What is the reason for bizarre R-igraph-spinglass result after several iterations?

烈酒焚心 提交于 2021-01-28 05:03:09

问题


I have used the spinglass algorithm in igraph to analyze clustering in networks. Since spinglass uses a stochastic method, the results can differ somewhat if we run the algorithm several times on one network. That's to be expected of course.

However, I ran into one thing that I cannot explain.

When we run spinglass on the same network-structure 1000 times, in 10 replications (so 10x1000 times), about 90% of the runs in replications 1-9 return 2 clusters:

We run the spinglass estimation 1000 times on the network (see link for picture) and then look which node-cluster constellation has been estimated most frequently across these 1000 estimations. We did this in order to deal with the stochastic variability in the algorithm. In the case in the picture, two clusters were estimated in 93.4% of all 1000 estimations. Such a result is retrieved in 9 of 10 replications of such repeated estimations.

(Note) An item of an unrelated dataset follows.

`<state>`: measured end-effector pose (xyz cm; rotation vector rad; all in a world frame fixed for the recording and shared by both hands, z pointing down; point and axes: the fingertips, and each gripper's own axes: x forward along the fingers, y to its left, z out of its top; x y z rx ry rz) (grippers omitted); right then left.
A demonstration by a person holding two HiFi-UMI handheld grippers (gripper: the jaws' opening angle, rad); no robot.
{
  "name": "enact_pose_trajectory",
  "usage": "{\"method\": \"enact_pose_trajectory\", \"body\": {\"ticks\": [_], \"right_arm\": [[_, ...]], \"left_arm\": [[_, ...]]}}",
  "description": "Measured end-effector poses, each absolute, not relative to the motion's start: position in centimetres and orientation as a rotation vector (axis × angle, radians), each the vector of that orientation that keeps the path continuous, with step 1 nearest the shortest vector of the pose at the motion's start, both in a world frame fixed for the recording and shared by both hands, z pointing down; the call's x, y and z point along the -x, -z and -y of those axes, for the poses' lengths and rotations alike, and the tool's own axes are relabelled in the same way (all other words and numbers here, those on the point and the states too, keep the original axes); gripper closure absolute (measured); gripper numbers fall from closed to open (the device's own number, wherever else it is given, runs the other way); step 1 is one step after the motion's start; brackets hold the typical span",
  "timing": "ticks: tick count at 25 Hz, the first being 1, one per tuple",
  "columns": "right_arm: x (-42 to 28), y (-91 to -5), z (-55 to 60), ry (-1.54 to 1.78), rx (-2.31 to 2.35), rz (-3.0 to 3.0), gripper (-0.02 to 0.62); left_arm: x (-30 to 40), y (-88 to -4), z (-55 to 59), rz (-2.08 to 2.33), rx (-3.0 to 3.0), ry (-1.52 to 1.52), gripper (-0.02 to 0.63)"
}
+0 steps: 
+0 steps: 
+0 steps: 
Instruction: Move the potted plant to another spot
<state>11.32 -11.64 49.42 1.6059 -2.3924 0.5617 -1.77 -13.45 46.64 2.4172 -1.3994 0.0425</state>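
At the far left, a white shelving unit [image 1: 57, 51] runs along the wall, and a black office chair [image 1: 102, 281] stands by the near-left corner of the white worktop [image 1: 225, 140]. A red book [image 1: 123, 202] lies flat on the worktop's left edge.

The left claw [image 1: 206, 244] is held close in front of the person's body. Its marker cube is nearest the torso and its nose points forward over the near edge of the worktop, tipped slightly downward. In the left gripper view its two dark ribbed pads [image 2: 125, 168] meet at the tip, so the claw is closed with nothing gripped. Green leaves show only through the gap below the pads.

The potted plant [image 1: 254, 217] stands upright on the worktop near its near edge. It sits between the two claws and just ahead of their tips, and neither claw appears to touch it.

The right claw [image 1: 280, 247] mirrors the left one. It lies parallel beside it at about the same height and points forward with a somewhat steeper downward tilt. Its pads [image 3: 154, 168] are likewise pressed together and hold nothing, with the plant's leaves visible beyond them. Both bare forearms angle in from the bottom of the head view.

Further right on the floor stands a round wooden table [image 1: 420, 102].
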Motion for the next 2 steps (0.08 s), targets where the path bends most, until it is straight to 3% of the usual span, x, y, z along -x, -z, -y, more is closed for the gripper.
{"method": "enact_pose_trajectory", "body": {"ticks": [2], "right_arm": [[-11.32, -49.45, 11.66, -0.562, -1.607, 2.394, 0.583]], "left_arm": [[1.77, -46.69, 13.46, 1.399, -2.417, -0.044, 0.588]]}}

However, about 90% of runs in replication 10 return 3 clusters.

I.e., in 1 of these 10 replications (see link for picture) we retrieve the following result as the most frequently estimated node-cluster constellation (93.1% of 1000 spinglass runs)

This behavior has been replicated across different structures & models & replications (see below for the code for a reproducible example).

It seems like igraph/spinglass has some kind of sequential (rather than random) internal seed counter that results in subsequent iterations not being independent of each other (see also https://lists.nongnu.org/archive/html/igraph-help/2010-02/msg00031.html).

Do you have any idea what this might be?

And even if spinglass uses such a seed, why would a particular seed result in such a bizarre (and rather unlikely) result, considering the clear clustering of the network?

Thank you all for your time and help!

Below you can find the code to run the same kind of iterated estimations (be aware that it takes about 40min-1h to run due to the number of estimations; we need so many iterations and estimations because the bizarre result only comes up after several, i.e., 10 iterations of 1000 estimations). In addition to running iterated spinglass estimations, this code also relabels the cluster-node-membership to make those comparable across different estimations (since spinglass can assign a 1 to a cluster in one estimation but labels it 2 in the subsequent estimation).

# create network
net <- matrix(0,18,18)
net[1:9,1:9] <- 0.1
net[10:18,10:18] <- 0.1
net[1,10] <- net[10,1] <- 0.1
net[2,11] <- net[11,2] <- 0.1
diag(net) <- 0

# Draw:
library("qgraph")
qgraph(net, layout = "spring", title = "True network", esize = 2, vsize = 5)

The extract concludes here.